• Goal of the exercise:
Copy each line of the data that has "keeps" in it.

• Exercise data:
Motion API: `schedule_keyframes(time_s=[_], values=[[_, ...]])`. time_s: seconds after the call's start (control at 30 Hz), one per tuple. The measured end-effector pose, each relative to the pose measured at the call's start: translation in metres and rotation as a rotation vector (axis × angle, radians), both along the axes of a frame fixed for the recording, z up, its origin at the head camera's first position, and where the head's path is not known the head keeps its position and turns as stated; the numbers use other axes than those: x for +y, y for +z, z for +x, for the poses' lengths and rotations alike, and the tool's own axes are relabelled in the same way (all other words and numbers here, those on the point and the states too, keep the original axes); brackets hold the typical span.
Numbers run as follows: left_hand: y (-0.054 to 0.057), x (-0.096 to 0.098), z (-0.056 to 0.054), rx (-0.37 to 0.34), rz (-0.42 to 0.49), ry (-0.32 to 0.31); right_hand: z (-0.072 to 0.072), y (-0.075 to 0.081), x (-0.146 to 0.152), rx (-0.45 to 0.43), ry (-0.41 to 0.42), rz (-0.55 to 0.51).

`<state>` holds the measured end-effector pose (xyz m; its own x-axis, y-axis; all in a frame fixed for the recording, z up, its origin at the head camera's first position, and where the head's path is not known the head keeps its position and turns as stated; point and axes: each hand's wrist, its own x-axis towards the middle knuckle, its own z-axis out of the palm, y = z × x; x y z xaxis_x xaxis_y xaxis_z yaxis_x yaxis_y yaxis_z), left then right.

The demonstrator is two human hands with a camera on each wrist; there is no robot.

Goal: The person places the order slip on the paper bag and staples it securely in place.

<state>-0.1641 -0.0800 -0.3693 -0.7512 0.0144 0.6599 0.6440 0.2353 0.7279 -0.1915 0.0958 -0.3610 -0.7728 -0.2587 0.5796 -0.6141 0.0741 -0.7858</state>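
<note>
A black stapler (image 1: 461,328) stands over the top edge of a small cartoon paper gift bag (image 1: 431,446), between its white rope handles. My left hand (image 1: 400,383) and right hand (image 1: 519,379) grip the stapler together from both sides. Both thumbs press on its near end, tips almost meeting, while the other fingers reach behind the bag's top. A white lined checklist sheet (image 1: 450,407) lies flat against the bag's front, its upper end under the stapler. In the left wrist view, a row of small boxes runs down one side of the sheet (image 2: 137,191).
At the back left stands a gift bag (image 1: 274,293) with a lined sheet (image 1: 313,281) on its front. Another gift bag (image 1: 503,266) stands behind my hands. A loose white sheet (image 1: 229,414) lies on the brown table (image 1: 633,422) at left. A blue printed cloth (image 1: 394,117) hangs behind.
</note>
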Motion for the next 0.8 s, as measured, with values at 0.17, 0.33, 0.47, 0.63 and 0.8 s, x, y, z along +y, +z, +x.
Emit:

• Response to the task:
Motion API: `schedule_keyframes(time_s=[_], values=[[_, ...]])`. time_s: seconds after the call's start (control at 30 Hz), one per tuple. The measured end-effector pose, each relative to the pose measured at the call's start: translation in metres and rotation as a rotation vector (axis × angle, radians), both along the axes of a frame fixed for the recording, z up, its origin at the head camera's first position, and where the head's path is not known the head keeps its position and turns as stated; the numbers use other axes than those: x for +y, y for +z, z for +x, for the poses' lengths and rotations alike, and the tool's own axes are relabelled in the same way (all other words and numbers here, those on the point and the states too, keep the original axes); brackets hold the typical span.
`<state>` holds the measured end-effector pose (xyz m; its own x-axis, y-axis; all in a frame fixed for the recording, z up, its origin at the head camera's first position, and where the head's path is not known the head keeps its position and turns as stated; point and axes: each hand's wrist, its own x-axis towards the middle knuckle, its own z-axis out of the palm, y = z × x; x y z xaxis_x xaxis_y xaxis_z yaxis_x yaxis_y yaxis_z), left then right.

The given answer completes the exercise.